Unlike phpMyAdmin, you will need to ensure that you end each statement with a ';'.

|<center>TASK</center>|
| ---- |
| How many entries were there in the HR dataset? |

Correct answer is:  15000 entries

SELECT COUNT(*)
FROM HR;

|<center>TASK</center>|
| ---- |
| What was the average number of monthly hours? |

Correct answer is: 201.05 hours


SELECT AVG(average_monthly_hours)
FROM HR;

|<center>TASK</center>|
| ---- |
| What was the average number of monthly hours by those who left their job? |

SELECT AVG(average_monthly_hours)
FROM hr
WHERE left_job = 1;

Correct answer is:  207.41921030523662

Unlike MySQL, you can see that some of your queries were submitted as *jobs*, and may have taken a few seconds to process.
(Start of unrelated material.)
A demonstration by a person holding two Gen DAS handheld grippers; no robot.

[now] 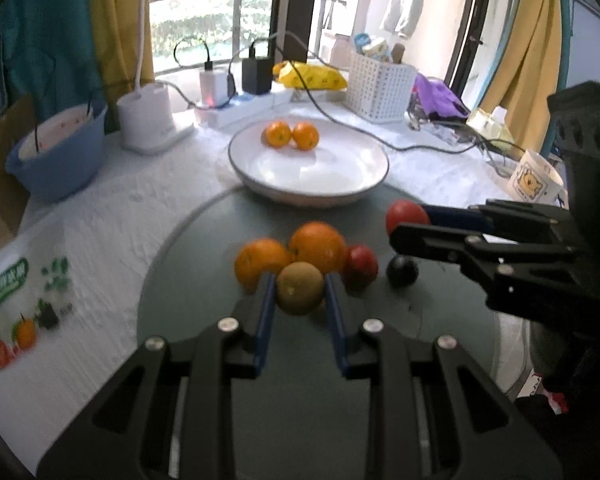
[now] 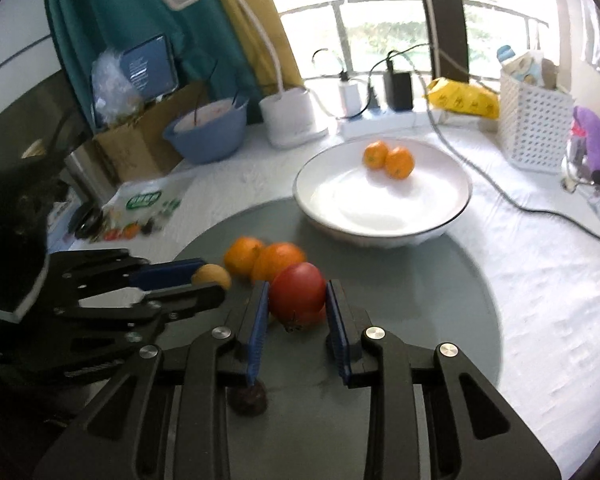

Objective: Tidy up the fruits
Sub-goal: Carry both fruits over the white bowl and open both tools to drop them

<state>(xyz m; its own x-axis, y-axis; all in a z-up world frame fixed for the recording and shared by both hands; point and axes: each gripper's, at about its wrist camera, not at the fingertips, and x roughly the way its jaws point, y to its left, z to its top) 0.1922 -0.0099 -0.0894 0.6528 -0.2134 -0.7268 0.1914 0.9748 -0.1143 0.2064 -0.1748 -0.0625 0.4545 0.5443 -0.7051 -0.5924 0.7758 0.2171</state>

Jobs are a common way of describing how processing is submitted to large distributed systems. Unlike your phpMyAdmin database that was only used by you, large distributed systems are often shared and processing may take hours or months. This means that often a job has to be submitted, picked up by some sort of job management process, directed to the appropriate node/s, distribute processing across multiple jobs, maintain a job queue and collate the results across multiple nodes (among many other things!). You can see why this complexity adds time - especially since many of these interactions are over a network. The benefits of a distributed system are only apparent when your dataset is big enough to warrant using one. In our case of our small HR Dataset, it is actually much faster to use R or MySQL!